Precise and targeted DNA editing by small point mutations as well as the integration of whole genes via CRISPR/Cas technology has great potential for applications in biotechnology and gene therapy. However, it is very important that the so-called “gene scissors” do not cause any unintended genetic changes, but maintain genomic integrity to avoid unintended side effects. Normally, double-stranded breaks in the DNA molecule are accurately repaired in humans and other organisms. But occasionally, this DNA end joining repair results in genetic errors.
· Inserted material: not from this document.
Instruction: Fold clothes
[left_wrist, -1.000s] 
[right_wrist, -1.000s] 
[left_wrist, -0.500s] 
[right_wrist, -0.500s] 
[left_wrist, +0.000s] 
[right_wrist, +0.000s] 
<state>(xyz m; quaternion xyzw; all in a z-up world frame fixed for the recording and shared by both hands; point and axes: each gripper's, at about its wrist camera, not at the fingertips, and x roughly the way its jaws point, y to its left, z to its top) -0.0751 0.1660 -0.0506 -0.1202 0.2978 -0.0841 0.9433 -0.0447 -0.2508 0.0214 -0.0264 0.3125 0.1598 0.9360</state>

Gene editing with greatly improved precision
Now, scientists from the University of Zurich (UZH), Ghent University in Belgium and the ETH Zurich have developed a new method which greatly improves the precision of genome editing. Using artificial intelligence (AI), the tool called “Pythia” predicts how cells repair their DNA after it is cut by gene editing tools such as CRISPR/Cas9. “Our team developed tiny DNA repair templates, which act like molecular glue and guide the cell to make precise genetic changes”, says lead author Thomas Naert, who pioneered the technology in at the UZH and is currently a post-doc at Gent University.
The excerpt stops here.